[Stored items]
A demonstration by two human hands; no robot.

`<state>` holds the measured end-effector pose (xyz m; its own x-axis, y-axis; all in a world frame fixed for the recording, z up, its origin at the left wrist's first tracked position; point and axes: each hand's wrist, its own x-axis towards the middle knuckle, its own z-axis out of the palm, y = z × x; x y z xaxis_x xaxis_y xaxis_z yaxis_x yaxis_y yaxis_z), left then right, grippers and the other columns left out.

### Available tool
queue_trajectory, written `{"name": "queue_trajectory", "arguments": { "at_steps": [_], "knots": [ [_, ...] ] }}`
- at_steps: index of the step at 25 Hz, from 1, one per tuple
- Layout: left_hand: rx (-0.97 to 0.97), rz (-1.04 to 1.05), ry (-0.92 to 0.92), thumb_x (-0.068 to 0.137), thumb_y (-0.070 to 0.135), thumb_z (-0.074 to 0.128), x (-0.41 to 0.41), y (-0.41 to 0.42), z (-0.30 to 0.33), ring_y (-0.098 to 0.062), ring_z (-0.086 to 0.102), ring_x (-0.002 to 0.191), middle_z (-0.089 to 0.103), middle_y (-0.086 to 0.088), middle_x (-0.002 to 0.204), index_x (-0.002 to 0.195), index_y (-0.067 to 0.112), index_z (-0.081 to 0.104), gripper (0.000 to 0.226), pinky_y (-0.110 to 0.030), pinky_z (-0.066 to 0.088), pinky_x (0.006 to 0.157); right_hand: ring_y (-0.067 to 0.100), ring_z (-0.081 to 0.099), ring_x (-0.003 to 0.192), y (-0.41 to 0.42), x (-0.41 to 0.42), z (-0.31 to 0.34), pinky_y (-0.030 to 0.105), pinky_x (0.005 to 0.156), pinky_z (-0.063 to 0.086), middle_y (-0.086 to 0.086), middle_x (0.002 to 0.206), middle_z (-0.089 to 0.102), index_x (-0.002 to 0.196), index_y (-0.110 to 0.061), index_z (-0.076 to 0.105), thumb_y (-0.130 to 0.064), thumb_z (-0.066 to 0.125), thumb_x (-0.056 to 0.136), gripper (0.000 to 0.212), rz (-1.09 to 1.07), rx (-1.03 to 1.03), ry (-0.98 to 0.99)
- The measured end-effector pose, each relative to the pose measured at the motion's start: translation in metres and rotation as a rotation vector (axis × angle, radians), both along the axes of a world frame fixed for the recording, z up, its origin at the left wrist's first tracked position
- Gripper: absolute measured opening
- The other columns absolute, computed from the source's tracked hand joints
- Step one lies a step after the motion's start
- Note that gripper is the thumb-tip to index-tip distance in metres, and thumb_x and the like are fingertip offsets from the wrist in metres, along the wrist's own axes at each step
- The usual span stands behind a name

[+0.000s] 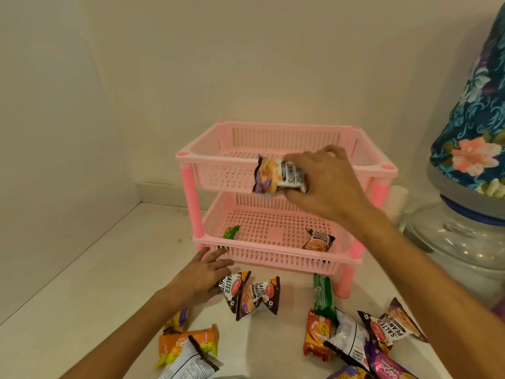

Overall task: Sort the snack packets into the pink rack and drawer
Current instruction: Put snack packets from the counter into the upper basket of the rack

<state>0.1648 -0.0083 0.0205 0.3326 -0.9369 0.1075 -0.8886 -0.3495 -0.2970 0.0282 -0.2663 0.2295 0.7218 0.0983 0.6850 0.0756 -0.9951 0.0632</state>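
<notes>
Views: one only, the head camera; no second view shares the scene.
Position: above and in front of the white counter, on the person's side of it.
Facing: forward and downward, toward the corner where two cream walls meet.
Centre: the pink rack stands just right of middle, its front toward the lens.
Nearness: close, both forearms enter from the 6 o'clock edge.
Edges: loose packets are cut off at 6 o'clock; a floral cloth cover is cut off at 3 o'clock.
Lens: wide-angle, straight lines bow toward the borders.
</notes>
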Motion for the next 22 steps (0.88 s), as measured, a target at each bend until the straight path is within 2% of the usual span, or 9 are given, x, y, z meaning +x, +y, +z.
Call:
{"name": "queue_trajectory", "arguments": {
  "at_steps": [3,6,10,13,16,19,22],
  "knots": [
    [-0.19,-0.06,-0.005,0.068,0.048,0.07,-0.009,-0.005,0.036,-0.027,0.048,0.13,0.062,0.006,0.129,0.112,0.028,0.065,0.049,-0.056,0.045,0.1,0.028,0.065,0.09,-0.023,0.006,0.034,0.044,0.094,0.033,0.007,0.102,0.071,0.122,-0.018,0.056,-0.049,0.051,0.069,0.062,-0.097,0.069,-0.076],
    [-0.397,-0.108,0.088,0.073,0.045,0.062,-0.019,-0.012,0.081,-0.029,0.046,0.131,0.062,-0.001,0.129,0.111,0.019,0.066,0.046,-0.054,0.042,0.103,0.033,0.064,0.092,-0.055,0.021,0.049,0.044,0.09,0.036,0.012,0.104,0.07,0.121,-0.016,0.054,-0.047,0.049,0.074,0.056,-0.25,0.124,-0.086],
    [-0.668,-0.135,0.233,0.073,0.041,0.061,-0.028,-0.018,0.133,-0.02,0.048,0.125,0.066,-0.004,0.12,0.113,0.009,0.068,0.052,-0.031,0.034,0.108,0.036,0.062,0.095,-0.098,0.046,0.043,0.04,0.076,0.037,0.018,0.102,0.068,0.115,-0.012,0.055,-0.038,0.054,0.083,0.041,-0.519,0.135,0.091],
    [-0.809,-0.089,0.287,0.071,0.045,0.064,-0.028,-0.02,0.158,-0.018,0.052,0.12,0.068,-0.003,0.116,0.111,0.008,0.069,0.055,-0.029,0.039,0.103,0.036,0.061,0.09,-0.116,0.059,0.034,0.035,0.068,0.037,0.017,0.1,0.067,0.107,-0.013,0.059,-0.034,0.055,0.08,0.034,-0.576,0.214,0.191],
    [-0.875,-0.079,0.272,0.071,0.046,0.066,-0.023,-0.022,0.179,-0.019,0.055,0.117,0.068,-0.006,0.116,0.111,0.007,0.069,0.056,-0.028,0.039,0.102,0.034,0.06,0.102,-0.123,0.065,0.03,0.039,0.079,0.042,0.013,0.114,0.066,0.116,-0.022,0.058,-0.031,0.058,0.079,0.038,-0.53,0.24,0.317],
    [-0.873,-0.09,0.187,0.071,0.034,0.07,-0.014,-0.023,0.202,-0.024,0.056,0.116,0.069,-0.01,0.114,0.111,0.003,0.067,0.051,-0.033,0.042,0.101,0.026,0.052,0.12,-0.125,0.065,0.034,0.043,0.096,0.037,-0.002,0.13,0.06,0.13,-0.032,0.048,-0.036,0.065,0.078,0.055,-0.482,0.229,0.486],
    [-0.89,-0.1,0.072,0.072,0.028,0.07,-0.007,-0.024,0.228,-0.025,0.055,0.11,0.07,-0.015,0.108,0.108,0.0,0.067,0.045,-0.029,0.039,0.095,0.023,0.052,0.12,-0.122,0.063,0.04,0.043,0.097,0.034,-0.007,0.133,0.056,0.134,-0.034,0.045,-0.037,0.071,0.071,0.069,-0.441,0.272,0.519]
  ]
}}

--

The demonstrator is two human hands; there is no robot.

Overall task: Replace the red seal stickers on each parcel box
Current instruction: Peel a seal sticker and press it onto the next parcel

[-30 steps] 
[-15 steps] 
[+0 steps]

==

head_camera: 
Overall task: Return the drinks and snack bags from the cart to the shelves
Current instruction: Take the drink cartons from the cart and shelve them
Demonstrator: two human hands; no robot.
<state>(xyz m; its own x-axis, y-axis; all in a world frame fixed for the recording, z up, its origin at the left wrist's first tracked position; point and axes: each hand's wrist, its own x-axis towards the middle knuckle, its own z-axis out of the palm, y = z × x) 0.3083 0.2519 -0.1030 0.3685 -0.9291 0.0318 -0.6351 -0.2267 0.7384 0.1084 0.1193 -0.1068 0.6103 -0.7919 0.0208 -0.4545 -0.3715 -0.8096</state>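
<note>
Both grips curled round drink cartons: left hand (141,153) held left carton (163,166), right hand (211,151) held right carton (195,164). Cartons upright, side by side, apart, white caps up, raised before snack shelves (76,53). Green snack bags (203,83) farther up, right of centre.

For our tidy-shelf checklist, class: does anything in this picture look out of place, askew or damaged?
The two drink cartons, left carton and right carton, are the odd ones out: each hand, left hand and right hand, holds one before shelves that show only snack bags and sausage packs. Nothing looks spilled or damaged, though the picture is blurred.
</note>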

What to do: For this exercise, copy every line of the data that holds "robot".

Solution:
A demonstration by two human hands; no robot.
The demonstrator is two human hands; there is no robot.
Demonstrator: two human hands; no robot.

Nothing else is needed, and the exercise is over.